DNACPR orders are important in sparing patients from inappropriate resuscitation attempts. Accurate documentation of a DNACPR order is required to ensure the decision is clear and understood by those involved. The clarity of documentation is central to NHS Trust guidelines, which suggest specific aspects of the decision need recording.
To determine whether the introduction of eDNACPR forms improve documentation when compared to the standard practice of sDNACPR forms.
A retrospective service evaluation of DNACPR documentation 2 months prior to and 2 months after the introduction of eDNACPR forms (July - November 2011). Subjects were in-patients on the 4 main geriatric/general medicine wards of Queen Elizabeth Hospital Birmingham, Foundation Trust. Documented aspects of the decision were examined and compliance with Trust guidelines assessed.

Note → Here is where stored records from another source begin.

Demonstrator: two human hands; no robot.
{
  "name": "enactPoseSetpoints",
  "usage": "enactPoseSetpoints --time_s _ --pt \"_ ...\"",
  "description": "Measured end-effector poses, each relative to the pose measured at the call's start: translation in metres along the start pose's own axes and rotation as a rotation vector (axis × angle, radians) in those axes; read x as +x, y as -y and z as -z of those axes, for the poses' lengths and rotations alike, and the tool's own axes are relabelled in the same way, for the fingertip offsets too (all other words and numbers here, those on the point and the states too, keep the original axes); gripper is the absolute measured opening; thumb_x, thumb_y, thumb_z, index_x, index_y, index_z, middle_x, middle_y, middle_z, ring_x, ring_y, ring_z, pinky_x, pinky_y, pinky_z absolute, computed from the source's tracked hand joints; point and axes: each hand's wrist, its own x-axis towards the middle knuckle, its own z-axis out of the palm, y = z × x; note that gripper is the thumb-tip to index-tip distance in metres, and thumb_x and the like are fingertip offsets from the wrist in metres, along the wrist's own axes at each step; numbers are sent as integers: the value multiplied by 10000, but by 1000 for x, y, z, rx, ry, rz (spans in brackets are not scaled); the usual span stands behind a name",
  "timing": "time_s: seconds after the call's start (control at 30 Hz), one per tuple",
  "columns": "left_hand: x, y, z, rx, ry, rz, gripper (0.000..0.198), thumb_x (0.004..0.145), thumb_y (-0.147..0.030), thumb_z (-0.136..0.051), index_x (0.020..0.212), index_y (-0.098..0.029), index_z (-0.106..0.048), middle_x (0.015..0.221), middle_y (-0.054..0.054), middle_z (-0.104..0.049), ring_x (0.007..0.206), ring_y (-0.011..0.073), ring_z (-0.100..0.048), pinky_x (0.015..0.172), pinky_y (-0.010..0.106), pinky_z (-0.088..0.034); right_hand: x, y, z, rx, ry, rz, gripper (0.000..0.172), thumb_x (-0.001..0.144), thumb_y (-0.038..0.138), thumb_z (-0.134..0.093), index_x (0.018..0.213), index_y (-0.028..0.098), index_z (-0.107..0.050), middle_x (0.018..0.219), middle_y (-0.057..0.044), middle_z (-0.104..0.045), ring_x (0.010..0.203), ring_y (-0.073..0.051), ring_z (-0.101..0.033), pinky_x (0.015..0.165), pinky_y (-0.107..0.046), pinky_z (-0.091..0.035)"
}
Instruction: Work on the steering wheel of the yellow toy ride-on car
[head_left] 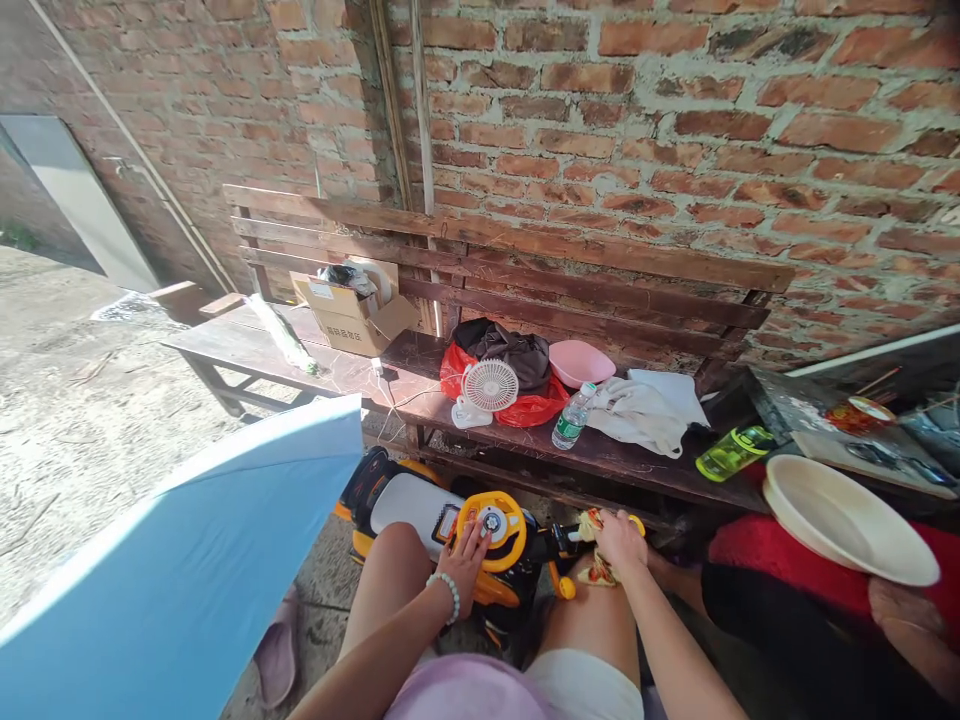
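A toy ride-on vehicle (420, 505) in white, black and yellow stands before my knees. My left hand (468, 562) lies on the left side of its yellow steering wheel (517, 545), fingers stretched out over the rim. My right hand (621, 542) is closed on a red-and-cream patterned cloth (598, 572), which hangs down over my right thigh. The cloth is against a bar with yellow ends, right of the wheel. The palm side of my right hand is hidden.
A wooden bench (405, 385) holds a cardboard box (352, 315), small fan (490, 385), pink basin (581, 362), water bottle (574, 418) and green bottle (733, 452). At right sits another person (780, 610) beside a cream basin (847, 525). A blue umbrella (202, 560) covers the lower left.
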Motion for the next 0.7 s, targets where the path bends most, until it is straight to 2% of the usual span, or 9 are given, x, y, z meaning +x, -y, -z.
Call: enactPoseSetpoints --time_s 0.13,0.23,0.3,0.4,0.5,0.6,0.7 --pt "4 3 -5 -21 -34 -17 1089 894 -392 -684 1790 -211 -92 1852 112 31 1713 434 0 1258 734 -356 20 -18 -3 56 5 -167 407 1049 287 -480 1355 290 -748 1370 -156 -666 1207 -284 -709 849 -330 -519" --pt "6 1 -6 -17 -57 -10 984 962 -384 -607 1788 -214 -100 1847 129 7 1714 423 -58 1250 740 -358 20 -15 -4 102 15 -219 428 1041 300 -480 1379 308 -742 1377 -156 -690 1146 -273 -741 862 -342 -529" --pt "6 -2 -6 -4 -63 18 920 994 -349 -541 1785 -215 -92 1844 130 2 1715 412 -70 1228 745 -380 12 -5 -4 114 22 -163 421 1022 306 -510 1367 299 -751 1358 -147 -713 1119 -265 -749 902 -353 -526" --pt "7 -5 -7 16 -63 48 847 1023 -273 -463 1784 -214 -96 1844 123 -15 1717 385 -85 1210 702 -432 -8 20 -6 98 11 7 386 1000 253 -523 1294 253 -774 1316 -137 -733 1128 -240 -741 958 -332 -510" --pt "9 -4 -12 27 -80 41 808 1044 -238 -424 1783 -218 -99 1846 120 -31 1716 367 -114 1213 651 -456 -23 41 -9 101 -1 89 352 990 221 -527 1237 248 -776 1314 -131 -733 1094 -218 -745 944 -301 -513" --pt "10 1 -20 25 -126 10 813 1050 -264 -440 1781 -225 -85 1846 117 -24 1713 384 -111 1205 658 -464 -29 47 -14 223 9 90 324 995 226 -515 1181 231 -781 1252 -126 -768 1091 -215 -754 942 -290 -531" --pt "12 6 -25 18 -148 -20 883 1033 -347 -521 1779 -220 -67 1845 120 -2 1711 420 -81 1205 703 -443 -28 41 -20 482 0 100 283 987 283 -542 1115 229 -789 1133 -95 -819 1111 -224 -767 974 -292 -554"
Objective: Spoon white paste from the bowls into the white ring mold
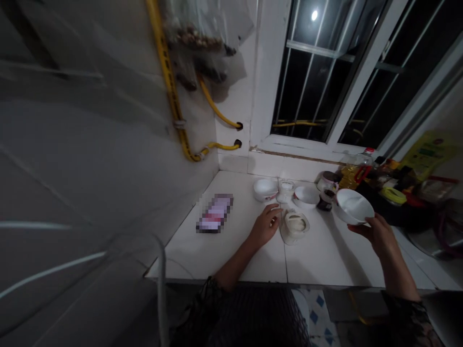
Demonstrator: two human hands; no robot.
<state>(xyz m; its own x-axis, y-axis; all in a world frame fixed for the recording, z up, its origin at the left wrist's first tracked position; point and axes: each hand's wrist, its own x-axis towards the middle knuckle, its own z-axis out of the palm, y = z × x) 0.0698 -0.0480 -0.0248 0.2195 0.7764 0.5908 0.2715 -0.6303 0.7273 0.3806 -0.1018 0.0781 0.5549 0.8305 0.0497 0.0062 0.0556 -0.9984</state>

200 DNACPR orders were documented: 99 sDNACPR forms and 101 eDNACPR forms. Demographics (sex, ethnicity and mean age) were comparable between patients in each documentation method. 31% of sDNACPR forms and 3% of eDNACPR forms proved non-compliant with Trust guidelines.

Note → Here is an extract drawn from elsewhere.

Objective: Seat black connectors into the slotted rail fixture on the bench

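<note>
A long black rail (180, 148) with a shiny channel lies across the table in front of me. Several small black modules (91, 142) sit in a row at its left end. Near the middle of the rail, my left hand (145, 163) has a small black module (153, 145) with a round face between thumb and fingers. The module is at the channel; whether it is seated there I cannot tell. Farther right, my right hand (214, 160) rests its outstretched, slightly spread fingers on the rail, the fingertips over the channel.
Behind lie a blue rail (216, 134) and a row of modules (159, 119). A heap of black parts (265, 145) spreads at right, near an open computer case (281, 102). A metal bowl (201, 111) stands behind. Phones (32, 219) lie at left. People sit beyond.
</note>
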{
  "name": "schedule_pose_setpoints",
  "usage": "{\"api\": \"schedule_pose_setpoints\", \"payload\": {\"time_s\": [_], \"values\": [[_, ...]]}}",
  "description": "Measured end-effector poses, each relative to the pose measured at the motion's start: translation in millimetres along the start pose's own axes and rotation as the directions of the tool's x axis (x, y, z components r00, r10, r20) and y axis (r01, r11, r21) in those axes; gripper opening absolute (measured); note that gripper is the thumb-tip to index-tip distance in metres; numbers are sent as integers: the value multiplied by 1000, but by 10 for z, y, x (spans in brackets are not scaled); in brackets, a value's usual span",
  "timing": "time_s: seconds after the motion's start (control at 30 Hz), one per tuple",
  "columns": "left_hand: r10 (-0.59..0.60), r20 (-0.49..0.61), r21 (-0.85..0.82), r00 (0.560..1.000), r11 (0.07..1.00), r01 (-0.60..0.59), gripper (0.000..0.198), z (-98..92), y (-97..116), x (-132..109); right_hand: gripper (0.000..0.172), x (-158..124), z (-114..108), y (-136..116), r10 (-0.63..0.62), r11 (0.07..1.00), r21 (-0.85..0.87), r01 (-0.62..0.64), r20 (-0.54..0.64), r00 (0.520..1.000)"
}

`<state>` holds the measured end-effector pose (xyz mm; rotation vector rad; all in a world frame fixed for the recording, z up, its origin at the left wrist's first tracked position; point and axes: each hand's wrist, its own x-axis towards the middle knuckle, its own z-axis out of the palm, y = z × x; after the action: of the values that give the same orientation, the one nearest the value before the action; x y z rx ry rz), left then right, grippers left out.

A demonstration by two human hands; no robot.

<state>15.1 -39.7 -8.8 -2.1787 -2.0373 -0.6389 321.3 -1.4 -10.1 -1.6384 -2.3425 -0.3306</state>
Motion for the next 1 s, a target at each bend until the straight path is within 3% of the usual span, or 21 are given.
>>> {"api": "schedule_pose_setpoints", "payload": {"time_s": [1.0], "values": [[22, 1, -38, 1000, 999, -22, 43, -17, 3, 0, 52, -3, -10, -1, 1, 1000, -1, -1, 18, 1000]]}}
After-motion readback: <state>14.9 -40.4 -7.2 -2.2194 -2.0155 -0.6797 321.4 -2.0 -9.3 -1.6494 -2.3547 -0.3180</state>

Analysis of the sDNACPR forms revealed 12% of relatives and 15% of patients were not informed of the DNACPR decision.
eDNACPR forms showed 82% of relatives and 91% of patients were not informed.
eDNACPR forms improve the compliance of DNACPR order documentation with Trust guidelines. However, fewer DNACPR decisions are discussed with patients and relatives. eDNACPR forms do not process until all fields are completed. Therefore some reasons for sDNACPR form non-compliance, e.g. no review date stated, were removed through the design of eDNACPR forms.